# WHAT IS NEEDED:
Go to the line holding "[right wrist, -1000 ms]" in the data below and repeat it exactly, then each line after it up to and including the one holding "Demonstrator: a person". Omit pictures.

# SOURCE MATERIAL:
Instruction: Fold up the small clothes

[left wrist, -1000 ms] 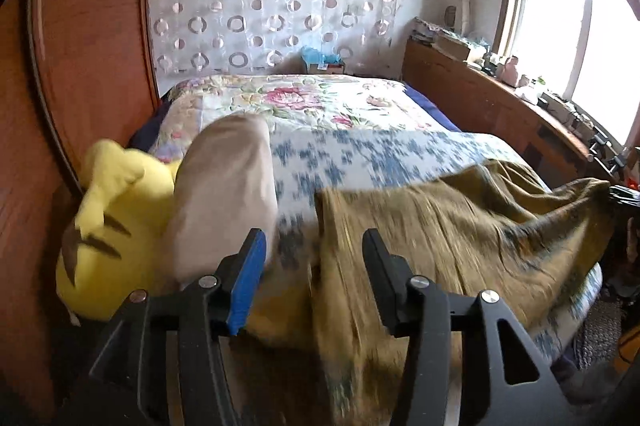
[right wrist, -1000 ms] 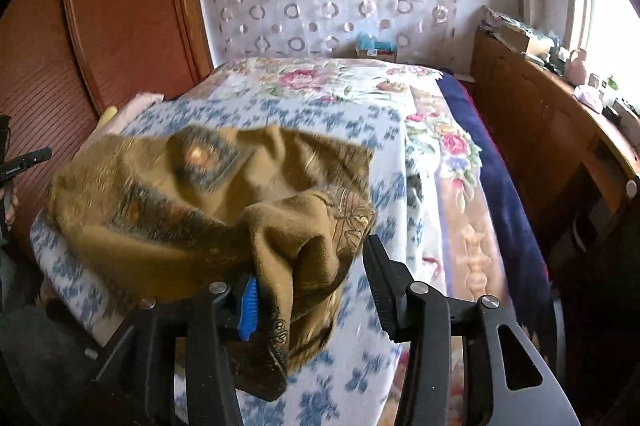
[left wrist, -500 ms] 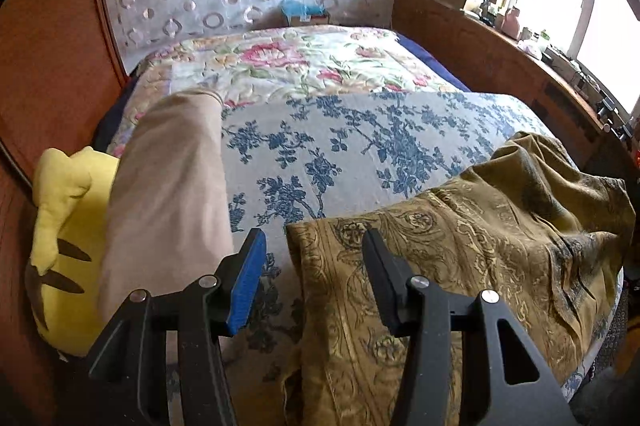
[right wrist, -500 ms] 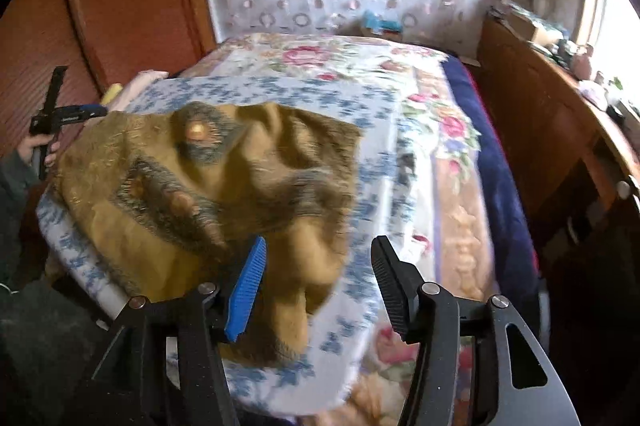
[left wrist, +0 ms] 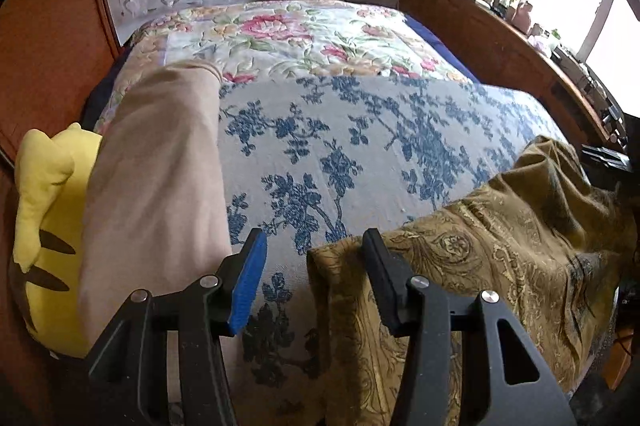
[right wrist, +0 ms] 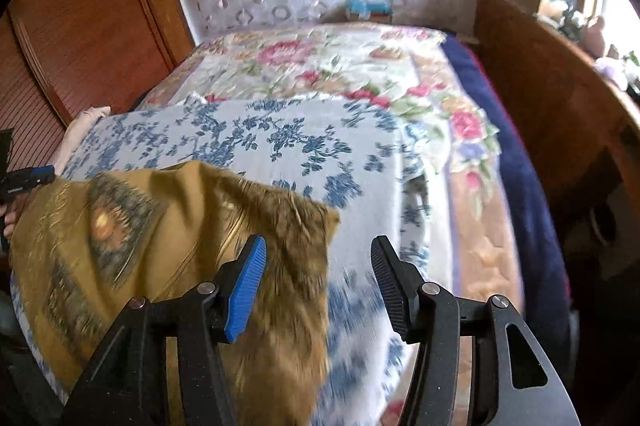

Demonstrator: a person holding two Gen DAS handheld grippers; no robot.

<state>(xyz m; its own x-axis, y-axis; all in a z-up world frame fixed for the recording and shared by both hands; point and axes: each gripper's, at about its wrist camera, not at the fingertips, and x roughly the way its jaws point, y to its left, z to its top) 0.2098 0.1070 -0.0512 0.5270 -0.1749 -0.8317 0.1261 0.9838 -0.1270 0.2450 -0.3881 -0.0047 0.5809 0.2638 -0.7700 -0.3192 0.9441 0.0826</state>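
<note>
One olive garment point(left wrist: 500, 266), two grippers apart.

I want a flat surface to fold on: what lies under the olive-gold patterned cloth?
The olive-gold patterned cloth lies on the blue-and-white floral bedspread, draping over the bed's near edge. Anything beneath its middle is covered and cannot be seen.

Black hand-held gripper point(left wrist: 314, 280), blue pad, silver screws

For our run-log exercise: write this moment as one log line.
left gripper: open, empty | right gripper: open, empty | olive-gold patterned cloth: spread at near edge of blue-floral bed cover, unfolded
</note>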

# RESPONSE TO THE EXERCISE:
[right wrist, -1000 ms] 
[left wrist, -500 ms] 
[right wrist, -500 ms] 
[left wrist, +0 ms] 
[right wrist, +0 ms] 

Demonstrator: a person holding two Gen DAS handheld grippers; no robot.

Nothing further is required for this exercise.